Reporter: Laurensius Marshall Sautlan Sitanggang | Editor: Herlina Kartika Dewi
KONTAN.CO.ID - JAKARTA. Otoritas Jasa Keuangan (OJK) mengakui bahwa pertumbuhan kredit selama masa pandemi masih seret. Hal ini utamanya disebabkan masih lesunya permintaan kredit ke sektor perbankan.

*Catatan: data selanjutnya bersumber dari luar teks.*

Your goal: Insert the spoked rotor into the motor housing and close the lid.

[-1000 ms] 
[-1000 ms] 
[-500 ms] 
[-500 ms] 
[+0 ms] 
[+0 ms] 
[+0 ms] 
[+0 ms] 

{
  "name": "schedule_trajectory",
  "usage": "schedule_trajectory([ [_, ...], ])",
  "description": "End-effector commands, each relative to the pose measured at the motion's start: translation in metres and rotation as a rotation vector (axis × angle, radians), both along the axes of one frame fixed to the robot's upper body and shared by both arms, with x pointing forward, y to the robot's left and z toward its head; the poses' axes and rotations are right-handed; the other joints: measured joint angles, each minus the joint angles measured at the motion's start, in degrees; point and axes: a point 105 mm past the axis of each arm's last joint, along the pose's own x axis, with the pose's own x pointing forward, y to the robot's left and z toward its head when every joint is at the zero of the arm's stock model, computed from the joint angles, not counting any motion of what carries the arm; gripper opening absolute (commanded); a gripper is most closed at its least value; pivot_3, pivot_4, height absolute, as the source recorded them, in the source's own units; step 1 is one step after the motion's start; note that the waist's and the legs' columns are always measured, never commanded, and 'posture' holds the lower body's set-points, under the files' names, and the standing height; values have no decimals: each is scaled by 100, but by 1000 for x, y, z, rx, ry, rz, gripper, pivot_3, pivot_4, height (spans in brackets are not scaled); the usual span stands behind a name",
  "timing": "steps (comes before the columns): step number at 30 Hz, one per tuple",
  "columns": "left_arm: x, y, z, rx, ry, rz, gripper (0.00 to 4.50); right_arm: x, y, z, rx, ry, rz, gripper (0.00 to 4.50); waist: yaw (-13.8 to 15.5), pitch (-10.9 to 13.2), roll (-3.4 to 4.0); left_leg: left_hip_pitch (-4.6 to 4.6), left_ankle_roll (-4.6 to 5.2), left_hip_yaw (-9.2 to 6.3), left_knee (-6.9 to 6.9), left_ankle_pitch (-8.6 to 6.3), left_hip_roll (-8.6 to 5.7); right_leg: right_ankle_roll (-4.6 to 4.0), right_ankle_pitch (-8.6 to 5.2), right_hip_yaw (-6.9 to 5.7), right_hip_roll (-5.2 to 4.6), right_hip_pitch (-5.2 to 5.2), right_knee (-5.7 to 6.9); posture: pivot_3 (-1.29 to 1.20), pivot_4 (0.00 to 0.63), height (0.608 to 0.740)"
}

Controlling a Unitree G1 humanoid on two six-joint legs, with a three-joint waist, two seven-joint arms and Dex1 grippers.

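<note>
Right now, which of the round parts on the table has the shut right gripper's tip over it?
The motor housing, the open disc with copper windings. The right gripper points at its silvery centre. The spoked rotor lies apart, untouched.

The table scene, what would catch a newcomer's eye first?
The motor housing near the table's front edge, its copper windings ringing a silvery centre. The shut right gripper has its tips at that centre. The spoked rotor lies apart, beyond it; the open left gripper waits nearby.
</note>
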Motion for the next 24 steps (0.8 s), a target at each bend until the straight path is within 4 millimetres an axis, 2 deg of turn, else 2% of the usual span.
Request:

Hal ini bisa dilihat dari pertumbuhan kredit pada September 2020 yang masih pelan. Ketua Dewan Komisioner OJK Wimboh Santoso menegaskan kredit secara year to date (ytd) masih turun (minus) 1,5%. Meskipun secara tahunan atau year on year (yoy) naik tipis 0,12%.
Wimboh juga menyebut, bila perlambatan ekonomi dan permintaan kredit tidak didorong tentunya pada akhir tahun perlambatannya bakal berlanjut.
Dia juga mengatakan, tren permintaan kredit yang melambat bisa tercermin dari jumlah baki debet 100 debitur perbankan terbesar di Indonesia. Dari jumlah itu, mayoritas debitur terbesar atau 57 debitur mengalami penurunan baki debet sebanyak 11,35% sementara 43 debitur lainnya mencatatkan rata-rata kenaikan 27,39%.
Baca Juga: Dorong penurunan bunga kredit dan deposito, LPS akan turunkan bunga penjaminan
Bila diperinci, lima debitur terbesar memang mengalami penurunan baki debet sejak Maret 2020. Antara lain PLN baki debetnya turun Rp 16,49 triliun atau turun 14,74% dari periode Maret hingga September 2020.
Kemudian, Pertamina juga menurun Rp 10,3 triliun, disusul Indonesia Eximbank (LPEI) sebesar Rp 4,8 triliun, Toyota Astra Financial Services Rp 4,7 triliun dan Bulog Rp 4,6 triliun pada periode yang sama.
"Mereka sebenarnya punya dana, tapi untuk menggunakan fasilitas kredit tentu harus berpikir dua kali. Hal seperti ini yang membuat kredit secara ytd masih minus. Inilah yang perlu jadi permintaan untuk mendorong permintaan (kredit) untuk tumbuh," kata Wimboh, dalam Seminar Economic Outloook yang digelar secara virtual, Selasa (24/11).
Untuk mendorong permintaan kredit, tentu diperlukan banyak kebijakan. Bila belakangan ini sektor usaha mikro, kecil dan menengah (UMKM) telah didorong dari sisi permintaan maka selanjutnya adalah dari korporasi besar.
Menurut OJK perlu ada proyek-proyek besar untuk mempekerjakan banyak orang, selain agar menstimulus permintaan kredit hal itu juga menjadi jawaban untuk membuka lapangan kerja baru.
Pasalnya menurut OJK, dari sisi industri jasa keuangan baik sektor perbankan maupun pasar modal sudah memiliki likuiditas yang sangat cukup.
Baca Juga: Berharap bunga kredit kendaraan bermotor turun
Apalagi, sinyal penurunan bunga kredit juga terus berlanjut menyusul kebijakan penurunan bunga acuan Bank Indonesia (BI) sepanjang tahun 2020. Sekaligus, OJK juga mengimbau kepada perbankan agar tidak terlalu ngotot mendorong margin bunga bersih alias net interest margin (NIM).
Dia memandang, dalam situasi perlambatan ekonomi sangat wajar bila rasio profitabilitas seperti NIM menurun. Malah, bila terjadi tren kenaikan justru hal seperti itu sulit diterima oleh masyarakat.
"Dalam kondisi ini NIM tidak perlu naik. Kalau perlu diturunkan supaya (bunga) kreditnya rendah," paparnya.
Sekadar informasi saja, per September 2020 OJK mencatat total NIM perbankan ada di level 4,29%. Realisasi itu menurun dari periode bulan sebelumnya yang sebesar 4,43%. Adapun, dari sisi rata-rata suku bunga kredit Rupiah telah terjadi penurunan di seluruh jenis.
Terbesar ada di kredit investasi yang secara year on on year (yoy) sudah turun 10,39%. Disusul kredit modal kerja yagn turun 8,63% sementara kredit konsumsi hanya turun 3,76% secara tahunan.